_PROMPT_. The word "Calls" marks the lines to keep; find each one in the data and copy it.

_INFORMATION GIVEN_.
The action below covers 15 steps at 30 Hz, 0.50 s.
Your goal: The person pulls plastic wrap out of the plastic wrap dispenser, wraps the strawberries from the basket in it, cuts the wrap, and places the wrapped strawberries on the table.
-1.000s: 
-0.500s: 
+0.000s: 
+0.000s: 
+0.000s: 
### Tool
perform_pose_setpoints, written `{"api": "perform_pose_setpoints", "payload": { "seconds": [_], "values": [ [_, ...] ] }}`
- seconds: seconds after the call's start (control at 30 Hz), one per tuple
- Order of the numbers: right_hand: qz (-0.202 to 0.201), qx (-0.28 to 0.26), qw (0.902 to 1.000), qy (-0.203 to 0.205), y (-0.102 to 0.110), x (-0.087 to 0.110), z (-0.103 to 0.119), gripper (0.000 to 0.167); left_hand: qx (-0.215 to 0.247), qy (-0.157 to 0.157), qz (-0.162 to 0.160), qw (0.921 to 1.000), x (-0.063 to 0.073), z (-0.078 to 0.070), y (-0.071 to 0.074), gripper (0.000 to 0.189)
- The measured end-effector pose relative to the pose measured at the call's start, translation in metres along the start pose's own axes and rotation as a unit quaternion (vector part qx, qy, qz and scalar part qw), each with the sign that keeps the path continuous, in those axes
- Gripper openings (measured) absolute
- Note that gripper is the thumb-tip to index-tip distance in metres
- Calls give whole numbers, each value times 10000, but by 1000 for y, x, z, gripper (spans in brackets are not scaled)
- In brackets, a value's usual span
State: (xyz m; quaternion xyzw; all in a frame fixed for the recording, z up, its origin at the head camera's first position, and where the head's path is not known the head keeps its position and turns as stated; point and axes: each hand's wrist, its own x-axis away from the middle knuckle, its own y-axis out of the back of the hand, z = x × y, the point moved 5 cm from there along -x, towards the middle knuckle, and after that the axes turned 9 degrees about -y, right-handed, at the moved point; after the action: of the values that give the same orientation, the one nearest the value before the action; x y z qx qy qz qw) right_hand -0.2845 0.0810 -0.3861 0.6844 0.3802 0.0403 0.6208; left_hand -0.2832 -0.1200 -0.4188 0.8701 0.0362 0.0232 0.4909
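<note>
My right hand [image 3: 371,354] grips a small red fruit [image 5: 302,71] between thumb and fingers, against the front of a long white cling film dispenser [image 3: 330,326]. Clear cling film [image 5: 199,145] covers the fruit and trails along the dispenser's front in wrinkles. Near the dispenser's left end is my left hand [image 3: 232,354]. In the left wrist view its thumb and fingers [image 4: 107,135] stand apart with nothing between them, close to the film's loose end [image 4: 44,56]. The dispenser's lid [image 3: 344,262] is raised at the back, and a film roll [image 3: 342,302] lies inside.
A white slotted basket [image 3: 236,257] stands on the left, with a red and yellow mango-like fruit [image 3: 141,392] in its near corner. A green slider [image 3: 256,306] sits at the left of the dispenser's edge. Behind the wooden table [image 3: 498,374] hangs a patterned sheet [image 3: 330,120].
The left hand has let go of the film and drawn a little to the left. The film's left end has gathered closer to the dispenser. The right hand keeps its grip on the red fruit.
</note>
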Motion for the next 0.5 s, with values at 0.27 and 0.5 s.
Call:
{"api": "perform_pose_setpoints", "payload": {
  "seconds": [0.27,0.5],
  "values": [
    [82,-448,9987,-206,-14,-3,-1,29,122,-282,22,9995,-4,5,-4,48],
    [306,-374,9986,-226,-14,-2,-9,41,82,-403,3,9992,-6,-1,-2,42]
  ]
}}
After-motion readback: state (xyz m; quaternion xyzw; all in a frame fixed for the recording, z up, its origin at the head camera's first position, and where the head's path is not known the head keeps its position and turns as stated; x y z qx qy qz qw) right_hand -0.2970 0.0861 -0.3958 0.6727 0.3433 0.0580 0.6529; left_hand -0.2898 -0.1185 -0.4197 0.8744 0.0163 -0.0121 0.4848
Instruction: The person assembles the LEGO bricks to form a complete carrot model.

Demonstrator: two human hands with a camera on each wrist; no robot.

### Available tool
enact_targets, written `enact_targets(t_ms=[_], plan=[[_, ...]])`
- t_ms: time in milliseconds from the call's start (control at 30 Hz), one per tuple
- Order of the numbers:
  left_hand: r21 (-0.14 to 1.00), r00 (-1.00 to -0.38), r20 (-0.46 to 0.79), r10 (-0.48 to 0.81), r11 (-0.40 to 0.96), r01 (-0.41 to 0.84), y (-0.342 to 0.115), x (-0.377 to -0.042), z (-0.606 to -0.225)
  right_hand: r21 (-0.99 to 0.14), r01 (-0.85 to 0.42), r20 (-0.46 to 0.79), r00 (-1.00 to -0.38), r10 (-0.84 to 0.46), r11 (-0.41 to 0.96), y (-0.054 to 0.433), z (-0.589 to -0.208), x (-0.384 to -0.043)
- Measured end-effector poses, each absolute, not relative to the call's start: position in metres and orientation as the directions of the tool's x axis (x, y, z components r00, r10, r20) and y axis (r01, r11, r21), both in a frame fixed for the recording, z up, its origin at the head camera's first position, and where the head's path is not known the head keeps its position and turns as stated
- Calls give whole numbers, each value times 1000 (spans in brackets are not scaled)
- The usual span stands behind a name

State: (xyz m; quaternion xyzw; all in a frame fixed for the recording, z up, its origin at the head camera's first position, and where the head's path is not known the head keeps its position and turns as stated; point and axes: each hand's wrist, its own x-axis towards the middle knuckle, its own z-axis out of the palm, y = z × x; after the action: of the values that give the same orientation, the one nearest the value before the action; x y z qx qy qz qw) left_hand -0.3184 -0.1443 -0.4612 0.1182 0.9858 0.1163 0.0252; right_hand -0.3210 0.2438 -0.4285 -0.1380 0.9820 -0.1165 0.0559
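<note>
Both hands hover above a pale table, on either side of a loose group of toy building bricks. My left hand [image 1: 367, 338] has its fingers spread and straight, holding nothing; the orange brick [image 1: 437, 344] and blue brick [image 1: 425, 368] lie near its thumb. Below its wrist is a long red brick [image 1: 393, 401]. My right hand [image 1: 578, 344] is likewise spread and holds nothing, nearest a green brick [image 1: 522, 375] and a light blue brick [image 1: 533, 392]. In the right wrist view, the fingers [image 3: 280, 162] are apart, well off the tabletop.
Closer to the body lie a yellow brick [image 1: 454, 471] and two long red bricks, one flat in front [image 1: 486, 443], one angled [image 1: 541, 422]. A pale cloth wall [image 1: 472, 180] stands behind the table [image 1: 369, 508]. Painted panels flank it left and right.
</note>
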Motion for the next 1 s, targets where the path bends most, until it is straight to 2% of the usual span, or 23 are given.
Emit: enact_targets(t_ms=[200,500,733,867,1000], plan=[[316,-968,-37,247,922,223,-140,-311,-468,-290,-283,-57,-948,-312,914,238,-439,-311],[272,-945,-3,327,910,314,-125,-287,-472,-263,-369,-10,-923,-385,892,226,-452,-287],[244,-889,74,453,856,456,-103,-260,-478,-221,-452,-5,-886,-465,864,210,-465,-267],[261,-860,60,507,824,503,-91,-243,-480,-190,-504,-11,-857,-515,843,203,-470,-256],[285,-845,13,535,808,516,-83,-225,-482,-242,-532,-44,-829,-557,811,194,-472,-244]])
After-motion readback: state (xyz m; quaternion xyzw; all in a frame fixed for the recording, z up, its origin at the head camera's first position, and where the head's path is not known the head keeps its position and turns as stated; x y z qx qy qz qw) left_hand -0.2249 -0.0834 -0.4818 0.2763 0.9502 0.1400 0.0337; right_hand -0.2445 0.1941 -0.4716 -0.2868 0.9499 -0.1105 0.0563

_TASK OUTPUT_.
- Calls give whole numbers, each value times 10000, but by 1000 for y, x, z, gripper (spans in brackets are not scaled)
- Calls give whole numbers, each value times 1000 (spans in brackets are not scaled)

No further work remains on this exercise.